Véronique Leleu, éditrice à GrandPalaisRmnÉditions, et Hugues Charreyron, responsable de la fabrication, rapportent justement l’extrême attention portée par Wang Keping à la sobriété et à la justesse des mots et des images : « Wang Keping a été présent et vigilant à toutes les étapes du travail éditorial. Les photographies des œuvres sont majoritairement issues de son studio. Très soucieux de la qualité chromatique, il a été jusqu’à demander plusieurs fois des rectifications. Pour le fond des pages de l’ouvrage, il a tenu à ce qu’il soit blanc pour mettre en valeur la simplicité des formes.

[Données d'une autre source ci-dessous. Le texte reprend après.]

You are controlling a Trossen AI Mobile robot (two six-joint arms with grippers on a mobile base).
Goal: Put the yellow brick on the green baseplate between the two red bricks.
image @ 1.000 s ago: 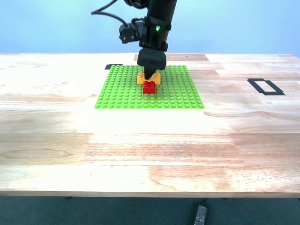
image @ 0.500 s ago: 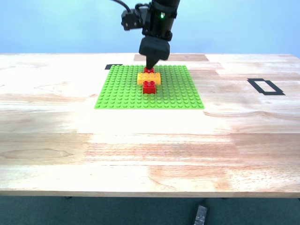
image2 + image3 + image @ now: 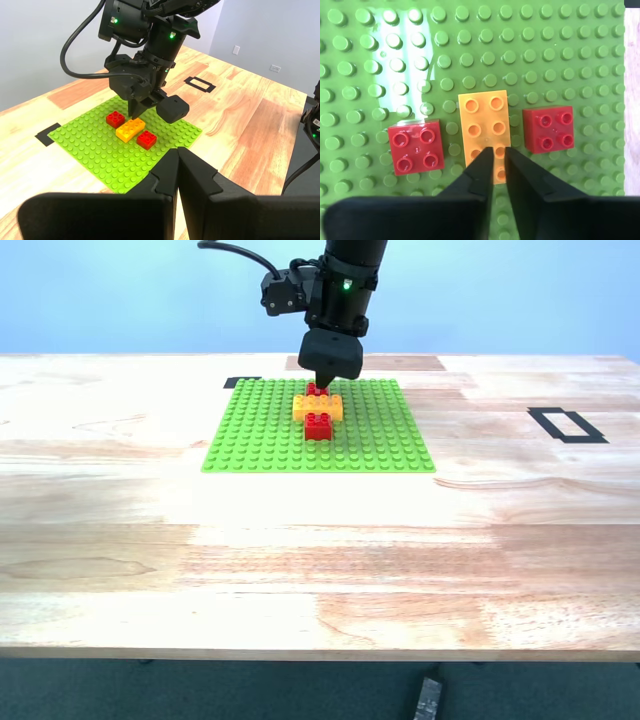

Il s’est investi jusque dans les textes en les relisant et en apportant des suggestions. Malgré son succès, nous avons rencontré un artiste d’une grande humilité. À tel point, sourit Véronique Leleu, que, alors que la dernière double page de l’ouvrage présente Wang Keping photographié parmi ses œuvres sculptées et que sa propre image au centre est quasi masquée par la pliure centrale – et malgré mon insistance –, il a refusé qu’on la modifie ! »

Le livre tient en effet une place essentielle pour l’artiste : « Encore maintenant, les personnes qui n’ont pas la possibilité de visiter une exposition la perçoivent à travers les livres et le papier. Le catalogue a une autre temporalité que l’exposition. Il n’est pas restreint à un lieu et à un temps. Il circule et perdure. Aujourd’hui, la qualité d’impression des catalogues restitue fidèlement les œuvres et permet les explorations artistiques. Pour celui qui veut vraiment s’imprégner de l’œuvre, c’est le livre papier qui le lui permet le mieux : il lui laisse le temps de le regarder, de le reposer et d’y revenir.
J’ai grandi dans la maison d’un écrivain avec des ouvrages et du papier manuscrit partout. Avec la Révolution culturelle, les livres sont devenus très rares. Je les conservais comme des trésors. Il ne fallait pas les abîmer, je les protégeais avec une couverture ; je les cachais pour que personne ne les voie. Pour nous, en Chine, la découverte de l’art occidental s’est entièrement faite à travers les livres et le papier. »

Les 21 sculptures que Wang Keping présente au musée Guimet dialoguent avec les œuvres chinoises millénaires de l’établissement. Ici, pas de politique : il est juste question d’art. Les formes douces, pures et pleines que l’artiste applique avec soin à la matière organique révèlent son respect profond de la nature et de l’héritage spirituel ancestral chinois qui l’habite. Artiste arraché à sa terre natale, il retrouve ses racines profondes dans le bois.